In this latest study, Duffy and his colleagues optimized the chemopreventive vaccination (CVac) regimen, which is based on pyrimethamine (PYR) or chloroquine (CQ Under the preventive nature of ), inoculation with sterile, purified, cryopreserved, infectious Plasmodium falciparum sporozoites (PfSPZ), pyrimethamine and chloroquine can kill parasites in the hepatic and blood stages, respectively.

The research team provided immunizations to 56 healthy adult volunteers, and a few days later, provided the volunteers with a dose of pyrimethamine or chloroquine. They evaluated the efficacy of the vaccine against both homologous and heterologous controlled human malaria infections (CHMI) after 3 months of immunization.

Studies have found that higher doses of vaccines are related to higher levels of vaccine efficacy. After the dose of PfSPZ-CVac (PYR) was increased by 4 times, the protective efficacy of the vaccine against homologous CHMI increased from 22.2% to 87.5; at high doses, the protective efficacy of the vaccine against heterologous CHMI was 77.8%. The PfSPZ-CVac(CQ) program is even better.
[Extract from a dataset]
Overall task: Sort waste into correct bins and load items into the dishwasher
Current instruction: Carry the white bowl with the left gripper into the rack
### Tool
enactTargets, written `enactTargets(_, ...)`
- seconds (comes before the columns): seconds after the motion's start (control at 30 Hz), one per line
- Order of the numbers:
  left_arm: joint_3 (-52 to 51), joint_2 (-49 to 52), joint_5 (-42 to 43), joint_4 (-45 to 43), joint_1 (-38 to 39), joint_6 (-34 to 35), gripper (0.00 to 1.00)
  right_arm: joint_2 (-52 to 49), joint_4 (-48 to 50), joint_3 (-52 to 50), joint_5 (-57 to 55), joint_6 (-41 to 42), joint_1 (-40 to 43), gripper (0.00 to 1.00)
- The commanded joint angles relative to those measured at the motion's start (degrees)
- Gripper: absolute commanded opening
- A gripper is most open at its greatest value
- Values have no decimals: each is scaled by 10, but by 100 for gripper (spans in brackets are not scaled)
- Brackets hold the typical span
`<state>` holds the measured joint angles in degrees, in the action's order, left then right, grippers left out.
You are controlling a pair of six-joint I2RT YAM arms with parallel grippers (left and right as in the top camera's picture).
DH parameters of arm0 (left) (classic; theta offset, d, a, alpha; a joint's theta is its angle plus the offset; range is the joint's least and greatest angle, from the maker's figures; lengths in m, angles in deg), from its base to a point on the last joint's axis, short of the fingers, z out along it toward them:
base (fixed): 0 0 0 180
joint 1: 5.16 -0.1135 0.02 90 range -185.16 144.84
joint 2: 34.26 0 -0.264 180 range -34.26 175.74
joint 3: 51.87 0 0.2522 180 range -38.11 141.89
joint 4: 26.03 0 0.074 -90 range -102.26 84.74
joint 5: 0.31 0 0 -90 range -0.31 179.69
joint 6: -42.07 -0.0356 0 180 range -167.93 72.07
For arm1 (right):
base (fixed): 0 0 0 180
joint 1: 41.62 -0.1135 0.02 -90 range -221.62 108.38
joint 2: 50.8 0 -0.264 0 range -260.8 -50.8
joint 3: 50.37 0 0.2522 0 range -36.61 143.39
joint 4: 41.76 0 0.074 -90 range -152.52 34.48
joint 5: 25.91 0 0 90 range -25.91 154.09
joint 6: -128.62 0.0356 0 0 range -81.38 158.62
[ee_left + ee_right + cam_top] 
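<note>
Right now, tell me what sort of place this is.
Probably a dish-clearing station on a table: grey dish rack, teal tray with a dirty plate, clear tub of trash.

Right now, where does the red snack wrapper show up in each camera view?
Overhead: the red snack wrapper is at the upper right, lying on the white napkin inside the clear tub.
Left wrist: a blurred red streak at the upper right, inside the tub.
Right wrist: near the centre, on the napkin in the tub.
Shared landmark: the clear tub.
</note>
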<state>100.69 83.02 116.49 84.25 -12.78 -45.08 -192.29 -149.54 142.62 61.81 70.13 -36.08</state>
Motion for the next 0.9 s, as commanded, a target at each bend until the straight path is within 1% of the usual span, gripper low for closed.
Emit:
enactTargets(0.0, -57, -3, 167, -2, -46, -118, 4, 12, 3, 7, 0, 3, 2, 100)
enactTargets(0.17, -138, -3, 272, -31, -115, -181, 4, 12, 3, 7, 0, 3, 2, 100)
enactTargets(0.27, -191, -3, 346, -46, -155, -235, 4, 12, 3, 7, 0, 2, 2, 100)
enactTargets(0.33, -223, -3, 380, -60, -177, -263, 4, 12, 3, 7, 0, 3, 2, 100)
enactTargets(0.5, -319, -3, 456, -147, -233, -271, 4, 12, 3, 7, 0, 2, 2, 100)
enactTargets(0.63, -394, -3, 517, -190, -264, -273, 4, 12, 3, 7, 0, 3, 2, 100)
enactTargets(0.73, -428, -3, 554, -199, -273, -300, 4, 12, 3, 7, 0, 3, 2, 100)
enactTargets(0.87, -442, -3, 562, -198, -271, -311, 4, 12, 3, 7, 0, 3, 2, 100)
It uses high-dose chloroquine and simultaneously immunizes with infectious spores. It targets the 7G8 strain found in Brazil and achieves it in 6 people. 100% protection effect for up to three months. This verifies the important non-specific protection effect, because an effective vaccine must have protection against various natural circulating strains of Plasmodium falciparum.  Minkah and others also mentioned that the development of a successful malaria vaccine A major obstacle is the large diversity of P. falciparum strains around the world.

Minkah and others also commented that the reported vaccine still has several limitations that require attention. One of the most concerning is that this live parasite vaccine requires strict compliance with the regulations on taking concomitant drugs to prevent malaria caused by vaccination. This is feasible in controlled clinical trials, but if it is administered to billions of people Vaccines, it’s difficult to implement.

Another issue to consider is that any current pan-parasite vaccine strategy requires the production of sporozoites in live mosquitoes. There are huge challenges in expanding production.